• [Exercise description] Write out the following listing's lines from the one with "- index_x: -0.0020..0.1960" to the one with "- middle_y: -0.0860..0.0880", exactly, with both included and no others.
=== Given information ===
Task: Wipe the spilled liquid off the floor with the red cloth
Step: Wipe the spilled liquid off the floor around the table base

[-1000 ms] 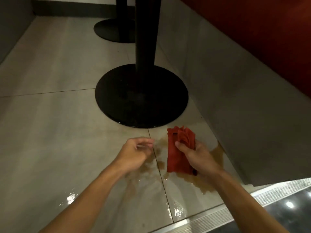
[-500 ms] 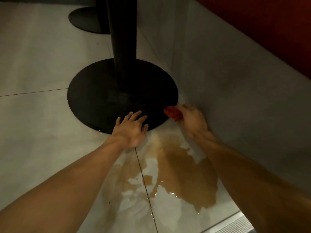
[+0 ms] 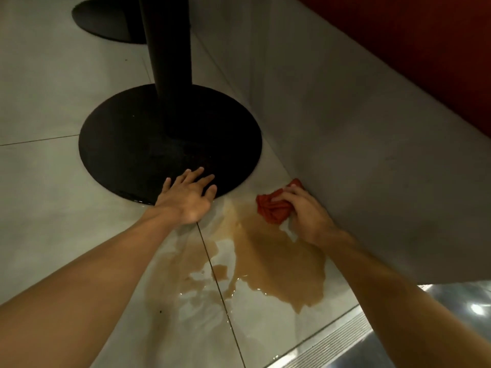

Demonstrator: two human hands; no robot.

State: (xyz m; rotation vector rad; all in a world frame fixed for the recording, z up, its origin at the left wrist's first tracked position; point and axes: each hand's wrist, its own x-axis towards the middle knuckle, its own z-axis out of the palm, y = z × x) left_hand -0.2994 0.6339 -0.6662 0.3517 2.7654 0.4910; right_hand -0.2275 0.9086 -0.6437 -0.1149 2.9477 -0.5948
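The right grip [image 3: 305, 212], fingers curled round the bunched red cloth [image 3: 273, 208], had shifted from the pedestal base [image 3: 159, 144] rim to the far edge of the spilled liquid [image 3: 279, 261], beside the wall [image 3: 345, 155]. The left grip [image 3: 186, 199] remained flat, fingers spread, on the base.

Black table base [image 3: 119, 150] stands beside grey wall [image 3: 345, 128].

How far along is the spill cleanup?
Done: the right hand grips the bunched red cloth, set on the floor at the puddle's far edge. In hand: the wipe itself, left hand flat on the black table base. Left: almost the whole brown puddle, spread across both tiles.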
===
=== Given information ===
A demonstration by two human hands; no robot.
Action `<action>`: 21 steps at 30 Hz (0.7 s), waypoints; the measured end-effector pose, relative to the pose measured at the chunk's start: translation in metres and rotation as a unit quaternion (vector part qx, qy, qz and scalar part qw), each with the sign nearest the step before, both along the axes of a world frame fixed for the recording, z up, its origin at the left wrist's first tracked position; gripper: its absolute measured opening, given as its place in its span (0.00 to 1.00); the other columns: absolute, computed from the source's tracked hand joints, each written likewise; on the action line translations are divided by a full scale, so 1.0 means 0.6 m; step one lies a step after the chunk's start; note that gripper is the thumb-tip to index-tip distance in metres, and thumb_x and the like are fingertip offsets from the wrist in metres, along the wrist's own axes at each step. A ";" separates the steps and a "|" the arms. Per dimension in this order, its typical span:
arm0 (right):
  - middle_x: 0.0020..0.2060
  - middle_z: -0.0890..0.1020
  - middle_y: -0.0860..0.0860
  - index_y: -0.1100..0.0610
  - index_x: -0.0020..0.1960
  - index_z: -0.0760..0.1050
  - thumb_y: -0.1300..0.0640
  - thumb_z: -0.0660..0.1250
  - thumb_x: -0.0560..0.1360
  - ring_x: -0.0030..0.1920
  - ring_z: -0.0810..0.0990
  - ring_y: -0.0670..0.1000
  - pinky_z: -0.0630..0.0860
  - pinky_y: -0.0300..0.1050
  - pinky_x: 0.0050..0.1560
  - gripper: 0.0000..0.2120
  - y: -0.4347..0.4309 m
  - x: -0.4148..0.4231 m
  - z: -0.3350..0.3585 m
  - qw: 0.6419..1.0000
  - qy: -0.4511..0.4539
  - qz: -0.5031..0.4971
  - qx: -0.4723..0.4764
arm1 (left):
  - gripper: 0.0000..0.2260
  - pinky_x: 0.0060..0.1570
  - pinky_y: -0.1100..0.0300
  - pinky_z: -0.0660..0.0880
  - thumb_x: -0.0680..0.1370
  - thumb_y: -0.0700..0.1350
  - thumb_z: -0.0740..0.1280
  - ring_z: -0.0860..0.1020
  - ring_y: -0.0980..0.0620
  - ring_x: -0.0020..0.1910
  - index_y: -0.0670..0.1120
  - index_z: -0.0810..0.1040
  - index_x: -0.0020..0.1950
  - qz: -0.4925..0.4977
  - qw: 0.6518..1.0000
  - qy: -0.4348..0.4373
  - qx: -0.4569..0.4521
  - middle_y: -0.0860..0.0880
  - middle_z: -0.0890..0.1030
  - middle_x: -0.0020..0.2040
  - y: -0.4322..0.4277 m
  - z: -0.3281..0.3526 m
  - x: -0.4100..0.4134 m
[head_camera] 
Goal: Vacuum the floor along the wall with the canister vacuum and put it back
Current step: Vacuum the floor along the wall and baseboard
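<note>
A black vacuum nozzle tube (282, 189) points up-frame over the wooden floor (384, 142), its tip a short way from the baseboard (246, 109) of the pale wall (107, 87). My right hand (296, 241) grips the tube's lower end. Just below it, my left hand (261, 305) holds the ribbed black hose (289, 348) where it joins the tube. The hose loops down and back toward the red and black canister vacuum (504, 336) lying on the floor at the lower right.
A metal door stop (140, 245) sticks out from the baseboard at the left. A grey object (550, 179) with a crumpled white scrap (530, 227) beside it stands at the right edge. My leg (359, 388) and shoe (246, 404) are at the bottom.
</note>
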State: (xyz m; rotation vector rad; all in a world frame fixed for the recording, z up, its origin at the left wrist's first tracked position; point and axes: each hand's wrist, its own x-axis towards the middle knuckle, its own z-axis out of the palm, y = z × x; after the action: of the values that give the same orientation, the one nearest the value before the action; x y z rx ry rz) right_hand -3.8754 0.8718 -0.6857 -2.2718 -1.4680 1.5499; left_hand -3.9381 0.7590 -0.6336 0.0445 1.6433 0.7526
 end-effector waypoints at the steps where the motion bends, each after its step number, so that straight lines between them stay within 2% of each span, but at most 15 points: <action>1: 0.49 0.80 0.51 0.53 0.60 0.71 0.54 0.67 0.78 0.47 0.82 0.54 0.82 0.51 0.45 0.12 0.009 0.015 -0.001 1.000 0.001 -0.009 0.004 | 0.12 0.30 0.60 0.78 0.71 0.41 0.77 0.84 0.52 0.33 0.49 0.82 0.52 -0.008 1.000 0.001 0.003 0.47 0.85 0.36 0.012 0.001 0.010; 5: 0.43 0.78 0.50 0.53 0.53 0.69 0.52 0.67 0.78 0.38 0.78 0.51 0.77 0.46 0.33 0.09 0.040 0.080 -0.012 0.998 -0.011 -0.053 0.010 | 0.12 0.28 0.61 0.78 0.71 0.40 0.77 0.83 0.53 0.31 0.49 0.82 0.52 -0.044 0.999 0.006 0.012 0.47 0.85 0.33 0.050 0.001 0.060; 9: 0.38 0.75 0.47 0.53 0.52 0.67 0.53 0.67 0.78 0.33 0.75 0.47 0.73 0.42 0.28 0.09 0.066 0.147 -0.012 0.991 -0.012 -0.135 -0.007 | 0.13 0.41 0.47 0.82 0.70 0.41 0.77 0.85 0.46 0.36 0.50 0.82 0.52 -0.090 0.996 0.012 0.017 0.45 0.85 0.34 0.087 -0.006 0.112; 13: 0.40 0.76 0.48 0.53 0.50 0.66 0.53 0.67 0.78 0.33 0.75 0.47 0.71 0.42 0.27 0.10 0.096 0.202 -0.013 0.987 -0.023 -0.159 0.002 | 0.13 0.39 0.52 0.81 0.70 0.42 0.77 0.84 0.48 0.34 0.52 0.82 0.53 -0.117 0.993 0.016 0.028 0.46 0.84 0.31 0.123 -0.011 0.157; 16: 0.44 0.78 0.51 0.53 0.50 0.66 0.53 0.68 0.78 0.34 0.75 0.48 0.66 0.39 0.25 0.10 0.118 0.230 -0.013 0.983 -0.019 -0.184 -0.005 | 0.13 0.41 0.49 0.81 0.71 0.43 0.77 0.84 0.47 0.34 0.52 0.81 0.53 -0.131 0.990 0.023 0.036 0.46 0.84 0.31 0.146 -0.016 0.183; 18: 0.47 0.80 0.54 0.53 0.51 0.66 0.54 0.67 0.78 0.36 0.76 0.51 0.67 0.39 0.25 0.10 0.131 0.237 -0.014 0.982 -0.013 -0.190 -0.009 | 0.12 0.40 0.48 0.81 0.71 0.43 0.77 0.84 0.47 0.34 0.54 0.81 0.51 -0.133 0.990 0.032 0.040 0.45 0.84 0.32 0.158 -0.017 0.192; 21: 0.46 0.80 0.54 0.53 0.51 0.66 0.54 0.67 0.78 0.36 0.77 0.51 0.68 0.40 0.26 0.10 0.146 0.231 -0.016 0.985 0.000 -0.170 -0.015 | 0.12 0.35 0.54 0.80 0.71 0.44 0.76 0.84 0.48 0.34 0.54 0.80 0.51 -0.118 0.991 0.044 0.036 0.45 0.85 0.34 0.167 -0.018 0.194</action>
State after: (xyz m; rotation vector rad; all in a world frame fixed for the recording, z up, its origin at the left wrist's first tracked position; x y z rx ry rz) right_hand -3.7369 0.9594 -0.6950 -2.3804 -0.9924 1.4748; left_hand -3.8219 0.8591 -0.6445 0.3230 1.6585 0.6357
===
• [Answer to the problem]
  - index_x: -0.0020..0.1960
  - index_z: -0.0760..0.1050
  - thumb_y: -0.1300..0.0640
  - thumb_z: -0.0660..0.1250
  - thumb_x: -0.0560..0.1360
  - ring_x: -0.0030..0.1920
  - ring_z: -0.0810..0.0990
  - ring_y: -0.0670..0.1000
  - pinky_z: -0.0630..0.0860
  - pinky_y: -0.0300..0.1050
  - pinky_x: 0.0050..0.1560
  - gripper: 0.0000..0.2120
  - y: -0.4347..0.4309 m
  - x: -0.4148..0.4231 m
  - z: -0.3350..0.3585 m
  - qw: 0.6419..1.0000
  - qy: -0.4511..0.4539
  - qz: -0.5031..0.4971
  - qx: -0.4723..0.4764
arm1 (left):
  - gripper: 0.0000..0.2260
  - pinky_x: 0.0060..0.1570
  - pinky_y: -0.1100..0.0300
  - pinky_z: -0.0660..0.0880
  - thumb_x: -0.0680..0.1370
  - thumb_y: -0.0700..0.1350
  - thumb_z: -0.0740..0.1280
  - ring_z: -0.0860..0.1020
  - ring_y: -0.0980..0.0620
  - ring_x: -0.0020..0.1910
  - index_y: -0.0670..0.1120
  - index_z: -0.0810..0.1040
  - index_x: -0.0020..0.1950
  - qz: -0.4925..0.4977
  - qw: 0.6518..1.0000
  - qy: -0.4348..0.4373
  - qx: -0.4569..0.4521
  - middle_y: -0.0860..0.0880

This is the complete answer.